Aim of the exercise: Please give the listing underneath again, exactly as shown.

Data for this task:
=== Section Start ===

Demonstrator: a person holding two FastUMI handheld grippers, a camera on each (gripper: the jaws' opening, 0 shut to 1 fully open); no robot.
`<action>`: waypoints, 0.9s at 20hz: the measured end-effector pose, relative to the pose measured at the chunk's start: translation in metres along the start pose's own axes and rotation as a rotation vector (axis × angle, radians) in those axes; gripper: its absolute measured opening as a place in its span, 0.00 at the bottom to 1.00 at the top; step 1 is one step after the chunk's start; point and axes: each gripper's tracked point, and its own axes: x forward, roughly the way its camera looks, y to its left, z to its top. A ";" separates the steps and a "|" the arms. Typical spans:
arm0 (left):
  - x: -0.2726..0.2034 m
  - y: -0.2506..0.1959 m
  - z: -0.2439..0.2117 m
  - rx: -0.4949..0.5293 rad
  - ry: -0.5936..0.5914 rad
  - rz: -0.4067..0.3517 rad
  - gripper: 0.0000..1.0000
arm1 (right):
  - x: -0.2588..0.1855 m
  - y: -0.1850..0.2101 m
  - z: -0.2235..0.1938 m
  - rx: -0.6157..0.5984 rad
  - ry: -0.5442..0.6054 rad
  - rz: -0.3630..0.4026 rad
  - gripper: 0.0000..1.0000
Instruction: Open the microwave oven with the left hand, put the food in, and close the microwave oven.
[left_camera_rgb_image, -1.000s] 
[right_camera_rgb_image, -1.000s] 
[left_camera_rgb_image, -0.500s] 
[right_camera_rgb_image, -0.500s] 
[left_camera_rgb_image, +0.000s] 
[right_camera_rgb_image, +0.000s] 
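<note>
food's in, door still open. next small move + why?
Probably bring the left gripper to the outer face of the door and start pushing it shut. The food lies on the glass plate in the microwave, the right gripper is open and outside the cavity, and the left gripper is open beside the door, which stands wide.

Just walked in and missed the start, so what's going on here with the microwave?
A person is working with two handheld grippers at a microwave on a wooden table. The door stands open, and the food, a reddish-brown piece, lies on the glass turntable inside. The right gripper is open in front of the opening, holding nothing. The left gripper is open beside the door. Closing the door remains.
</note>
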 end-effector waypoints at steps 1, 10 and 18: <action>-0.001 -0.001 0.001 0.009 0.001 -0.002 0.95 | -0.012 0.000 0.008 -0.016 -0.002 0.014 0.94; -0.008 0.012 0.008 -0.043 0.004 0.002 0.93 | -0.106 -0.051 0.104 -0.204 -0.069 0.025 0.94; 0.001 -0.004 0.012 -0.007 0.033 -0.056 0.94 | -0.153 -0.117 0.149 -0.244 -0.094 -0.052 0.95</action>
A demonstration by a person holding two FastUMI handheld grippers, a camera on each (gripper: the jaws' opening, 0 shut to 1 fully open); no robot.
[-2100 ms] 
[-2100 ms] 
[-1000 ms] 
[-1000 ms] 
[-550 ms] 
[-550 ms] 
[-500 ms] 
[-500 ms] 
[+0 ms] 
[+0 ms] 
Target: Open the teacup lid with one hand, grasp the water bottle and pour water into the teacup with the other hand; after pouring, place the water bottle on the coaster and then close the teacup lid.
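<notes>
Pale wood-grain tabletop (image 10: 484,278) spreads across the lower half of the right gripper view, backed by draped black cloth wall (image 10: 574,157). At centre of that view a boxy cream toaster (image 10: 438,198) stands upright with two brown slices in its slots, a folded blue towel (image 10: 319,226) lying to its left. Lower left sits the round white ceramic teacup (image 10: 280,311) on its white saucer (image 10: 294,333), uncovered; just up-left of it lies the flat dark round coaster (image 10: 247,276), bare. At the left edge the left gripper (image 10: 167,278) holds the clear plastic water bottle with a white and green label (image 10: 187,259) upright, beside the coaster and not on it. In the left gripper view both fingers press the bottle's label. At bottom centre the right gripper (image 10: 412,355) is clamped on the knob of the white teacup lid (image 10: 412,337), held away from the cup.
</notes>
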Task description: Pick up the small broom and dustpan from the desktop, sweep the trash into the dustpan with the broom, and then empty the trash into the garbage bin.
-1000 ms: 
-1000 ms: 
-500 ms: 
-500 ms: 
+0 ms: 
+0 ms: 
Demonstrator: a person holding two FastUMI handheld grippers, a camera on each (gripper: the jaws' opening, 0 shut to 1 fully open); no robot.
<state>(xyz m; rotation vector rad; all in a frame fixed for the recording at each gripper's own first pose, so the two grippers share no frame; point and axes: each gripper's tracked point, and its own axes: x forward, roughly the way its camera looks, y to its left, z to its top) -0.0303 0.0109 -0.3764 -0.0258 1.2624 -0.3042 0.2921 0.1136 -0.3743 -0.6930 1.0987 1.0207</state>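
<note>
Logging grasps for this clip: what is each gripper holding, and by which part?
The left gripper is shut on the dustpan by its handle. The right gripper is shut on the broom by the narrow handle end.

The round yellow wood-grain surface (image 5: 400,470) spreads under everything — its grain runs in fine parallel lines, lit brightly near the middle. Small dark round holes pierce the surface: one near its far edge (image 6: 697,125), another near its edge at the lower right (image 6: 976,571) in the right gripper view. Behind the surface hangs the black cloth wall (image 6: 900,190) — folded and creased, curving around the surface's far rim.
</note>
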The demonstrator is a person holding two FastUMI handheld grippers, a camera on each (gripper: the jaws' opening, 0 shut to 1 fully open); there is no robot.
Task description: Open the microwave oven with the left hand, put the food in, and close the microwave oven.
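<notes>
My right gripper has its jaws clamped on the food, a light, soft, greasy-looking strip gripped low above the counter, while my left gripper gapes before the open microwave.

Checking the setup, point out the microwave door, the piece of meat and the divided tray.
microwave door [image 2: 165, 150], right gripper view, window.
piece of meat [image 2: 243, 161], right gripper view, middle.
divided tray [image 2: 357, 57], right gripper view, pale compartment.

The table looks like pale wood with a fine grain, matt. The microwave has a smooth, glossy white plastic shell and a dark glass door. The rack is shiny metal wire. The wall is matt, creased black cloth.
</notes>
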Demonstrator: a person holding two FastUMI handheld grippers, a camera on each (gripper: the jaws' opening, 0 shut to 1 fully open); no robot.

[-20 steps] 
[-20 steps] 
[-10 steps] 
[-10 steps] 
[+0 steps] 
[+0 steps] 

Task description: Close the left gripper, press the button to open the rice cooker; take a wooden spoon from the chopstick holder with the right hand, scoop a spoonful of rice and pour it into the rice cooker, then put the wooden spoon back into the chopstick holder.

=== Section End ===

Problem solution:
Demonstrator: a person holding two FastUMI handheld grippers, a camera on each (gripper: the jaws' opening, 0 shut to 1 fully open); no robot.
`<action>`: waypoints, 0.9s at 20hz: the measured end-effector pose, relative to the pose measured at the chunk's start: translation in metres along the start pose's own axes and rotation as a rotation vector (axis × angle, radians) in those axes; gripper: its absolute measured opening as a place in its span, 0.00 at the bottom to 1.00 at the top; step 1 is one step after the chunk's start; point and axes: each gripper's tracked point, and its own axes: x forward, roughly the way its camera looks, y to its left, z to its top. A ";" separates the steps and a "|" the arms. Typical spans:
arm0 (left):
  - x: -0.2726..0.2034 m
  - y: -0.2506..0.1959 m
  - z: -0.2439..0.2117 m
  - rx: -0.4949..0.5293 rad
  - ry: -0.5936..0.5914 rad
  - rz: -0.4067..0.3517 rad
  - gripper: 0.0000..1.0000
arm1 (right):
  - x: -0.2588..0.1855 m
  - y: -0.1850..0.2101 m
  - z: -0.2235..0.1938 m
  - rx: -0.6157..0.5984 rad
  - ry: -0.5442..0.6054 rad
  - rz: -0.3630..0.4026 rad
  - gripper: 0.0000..1.0000
Instruction: Open the microwave oven with the left hand, put the food in, and close the microwave oven.
[left_camera_rgb_image, -1.000s] 
[right_camera_rgb_image, -1.000s] 
[left_camera_rgb_image, -0.500s] 
[right_camera_rgb_image, -0.500s] 
[left_camera_rgb_image, +0.000s] 
[right_camera_rgb_image, +0.000s] 
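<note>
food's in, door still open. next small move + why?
Probably bring the left gripper to the outer face of the door and start pushing it shut. The food lies on the glass plate in the microwave, the right gripper is open and outside the cavity, and the left gripper is open beside the door, which stands wide.

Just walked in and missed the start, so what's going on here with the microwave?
A person is working with two handheld grippers at a microwave on a wooden table. The door stands open, and the food, a reddish-brown piece, lies on the glass turntable inside. The right gripper is open in front of the opening, holding nothing. The left gripper is open beside the door. Closing the door remains.
</note>
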 end-effector waypoints at steps 1, 10 and 18: <action>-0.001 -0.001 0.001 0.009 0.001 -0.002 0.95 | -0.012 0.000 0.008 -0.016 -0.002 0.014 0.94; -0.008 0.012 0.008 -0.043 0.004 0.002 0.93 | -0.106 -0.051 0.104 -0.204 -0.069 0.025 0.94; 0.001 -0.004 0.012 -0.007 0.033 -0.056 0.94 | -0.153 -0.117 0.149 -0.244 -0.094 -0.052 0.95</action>
A demonstration by a person holding two FastUMI handheld grippers, a camera on each (gripper: the jaws' opening, 0 shut to 1 fully open); no robot.
[-2100 ms] 
[-2100 ms] 
[-1000 ms] 
[-1000 ms] 
[-550 ms] 
[-550 ms] 
[-500 ms] 
[-500 ms] 
[+0 ms] 
[+0 ms] 
Target: Open the teacup lid with one hand, grasp the water bottle and pour water into the teacup with the other hand; after pouring, place the water bottle on the coaster and then close the teacup lid.
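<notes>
Pale wood-grain tabletop (image 10: 484,278) spreads across the lower half of the right gripper view, backed by draped black cloth wall (image 10: 574,157). At centre of that view a boxy cream toaster (image 10: 438,198) stands upright with two brown slices in its slots, a folded blue towel (image 10: 319,226) lying to its left. Lower left sits the round white ceramic teacup (image 10: 280,311) on its white saucer (image 10: 294,333), uncovered; just up-left of it lies the flat dark round coaster (image 10: 247,276), bare. At the left edge the left gripper (image 10: 167,278) holds the clear plastic water bottle with a white and green label (image 10: 187,259) upright, beside the coaster and not on it. In the left gripper view both fingers press the bottle's label. At bottom centre the right gripper (image 10: 412,355) is clamped on the knob of the white teacup lid (image 10: 412,337), held away from the cup.
</notes>
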Task description: Pick up the small broom and dustpan from the desktop, sweep the trash into the dustpan with the broom, and then empty the trash into the garbage bin.
-1000 ms: 
-1000 ms: 
-500 ms: 
-500 ms: 
+0 ms: 
+0 ms: 
Demonstrator: a person holding two FastUMI handheld grippers, a camera on each (gripper: the jaws' opening, 0 shut to 1 fully open); no robot.
<state>(xyz m; rotation vector rad; all in a frame fixed for the recording at each gripper's own first pose, so the two grippers share no frame; point and axes: each gripper's tracked point, and its own axes: x forward, roughly the way its camera looks, y to its left, z to its top) -0.0303 0.0109 -0.3764 -0.0258 1.2624 -0.3042 0.2921 0.1136 -0.3743 -0.6930 1.0987 1.0207</state>
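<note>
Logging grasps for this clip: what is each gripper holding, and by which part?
The left gripper is shut on the dustpan by its handle. The right gripper is shut on the broom by the narrow handle end.

The round yellow wood-grain surface (image 5: 400,470) spreads under everything — its grain runs in fine parallel lines, lit brightly near the middle. Small dark round holes pierce the surface: one near its far edge (image 6: 697,125), another near its edge at the lower right (image 6: 976,571) in the right gripper view. Behind the surface hangs the black cloth wall (image 6: 900,190) — folded and creased, curving around the surface's far rim.
</note>
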The demonstrator is a person holding two FastUMI handheld grippers, a camera on each (gripper: the jaws' opening, 0 shut to 1 fully open); there is no robot.
Task description: Open the microwave oven with the left hand, put the food in, and close the microwave oven.
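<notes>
My right gripper has its jaws clamped on the food, a light, soft, greasy-looking strip gripped low above the counter, while my left gripper gapes before the open microwave.

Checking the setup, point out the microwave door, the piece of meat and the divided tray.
microwave door [image 2: 165, 150], right gripper view, window.
piece of meat [image 2: 243, 161], right gripper view, middle.
divided tray [image 2: 357, 57], right gripper view, pale compartment.

The table looks like pale wood with a fine grain, matt. The microwave has a smooth, glossy white plastic shell and a dark glass door. The rack is shiny metal wire. The wall is matt, creased black cloth.
</notes>
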Demonstrator: a person holding two FastUMI handheld grippers, a camera on each (gripper: the jaws' opening, 0 shut to 1 fully open); no robot.

[-20 steps] 
[-20 steps] 
[-10 steps] 
[-10 steps] 
[+0 steps] 
[+0 steps] 

Task description: Close the left gripper, press the button to open the rice cooker; take a wooden spoon from the chopstick holder with the right hand, scoop a spoonful of rice and pour it into the rice cooker, then put the wooden spoon back into the chopstick holder.

No more output is needed here.